As some of the concepts are still new to me, could you explain a bit more about how this training works? More specifically, I'm trying to figure out how to create better training examples.

All three of the films in the book's demo have 5 examples each, and they share language in common: things like "I enjoy" or "I want" or "I like". Do words or phrases like those, that appear across all classes, get given less weight? What types of phrasing or language is best to use (e.g. longer statements that may have more filler or common language, or more concise/directed statements?) If a user provides an input that doesn't match any of the classes, what determines which one it will default to?

Thanks!

Aubrey

Dale Lane

unread,

Aug 11, 2025, 3:24:25 PMAug 11

to Machine Learning for Kids

The general answer is that there is no definitive "best" training examples to use - rather that you should focus on examples that are representative of what you want the model to be good at recognising.

e.g. If you want the model to be good at recognising longer sentences with more filler words, then you need examples of longer sentences with filler words. If you want it to be good at recognising very short sentence fragments, you need examples of short sentences fragments. etc.

If there are training examples that have things in common across multiple labels (e.g. "I want") then it is likely that the model will learn that those words have a low significance.

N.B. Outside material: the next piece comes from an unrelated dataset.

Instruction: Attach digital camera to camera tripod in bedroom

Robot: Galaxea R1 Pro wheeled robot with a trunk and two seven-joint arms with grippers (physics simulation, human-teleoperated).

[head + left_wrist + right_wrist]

When you test with something that you expect to not match any of the labels, I would hope that the model will reflect this with a low confidence score. The label that is chosen will be a reflection of something the example has in common with a pattern identified during training. There will be hundreds of features that go into the classifying, so even for an example that intuitively has no match for any label, there will be likely to be some feature scorer that triggers in a way that gives one label a slightly higher score than the others.